When Can Family Members Receive My SSDI Benefits?


If you are disabled and are applying for Social Security Disability Insurance (SSDI) payments or you are already receiving SSDI payments, you may be wondering if certain family members are also eligible to receive benefits based on your disability and work record. In particular, when you are responsible for minor children or adult children with disabilities, or you provide care for another family member, you might want to determine if your family members are eligible to receive any benefits based on your history as an SSDI recipient. You should know that these types of SSDI benefits are described as “auxiliary benefits” by the Social Security Administration (SSA), and eligible dependents of an SSDI recipient can be eligible to receive auxiliary benefits under certain circumstances. Consider some of the following information from our experienced national SSDI benefits attorneys.

Child Dependents May Be Able to Receive Auxiliary Benefits 

Most often, SSDI recipients want to know if their children can be eligible to receive auxiliary benefits, or payments based on their own disability status and work record. If you receive SSDI payments and you have one or more minor children who are your dependents, then your children may be eligible for auxiliary benefits. If you have a stepchild who is also your dependent, then your stepchild also may be able to obtain auxiliary benefits. For children who have turned 18 or 19 but are still full-time high school students and are still your dependents, those children can be eligible for auxiliary benefits just as a minor dependent would be.

If you have an adult child who is disabled, that child may be eligible for auxiliary benefits if the child became disabled before they turned 22.

Grandchildren Can Be Eligible for Auxiliary Benefits Under Limited Circumstances 

In limited circumstances, a grandchild may be able to receive auxiliary benefits if you provide 50 percent or more of their support, they have been living with you prior to turning 18, and their parents are either disabled or deceased.

Auxiliary Benefits Are Paid in Addition to Your Benefits 

Finally, you might be wondering: if one of my dependents is eligible to receive SSDI benefits based on my status, will my SSDI benefits be reduced? You should know that the SSA describes auxiliary benefits as “additional monthly benefits” that can be paid based on your disability and earnings record that qualify you for SSDI benefits.

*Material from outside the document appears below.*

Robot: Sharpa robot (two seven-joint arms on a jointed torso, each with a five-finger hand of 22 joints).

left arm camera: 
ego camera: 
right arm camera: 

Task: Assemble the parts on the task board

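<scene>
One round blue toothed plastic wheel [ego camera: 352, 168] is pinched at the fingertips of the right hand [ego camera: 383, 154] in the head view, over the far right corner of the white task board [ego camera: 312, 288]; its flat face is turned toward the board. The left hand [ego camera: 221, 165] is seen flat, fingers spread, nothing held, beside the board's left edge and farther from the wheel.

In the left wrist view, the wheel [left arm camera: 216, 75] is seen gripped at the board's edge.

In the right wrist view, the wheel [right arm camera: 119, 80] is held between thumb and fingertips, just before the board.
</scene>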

To be clear, auxiliary benefits are in addition to, rather than taken out of, your SSDI payments. The amount will depend on your payment, but children or other dependents who are eligible typically can receive up to 50 percent of the amount of the disabled worker’s SSDI monthly payment.

Contact a National Disability Benefits Attorney 

If you need assistance with your SSDI payments or you have questions about auxiliary benefits for dependents, you should get in touch with one of the national disability benefits attorneys at the Law Offices of Stephen Barszcz to learn more about your options and how we can assist you. We can evaluate your circumstances and answer any questions you have.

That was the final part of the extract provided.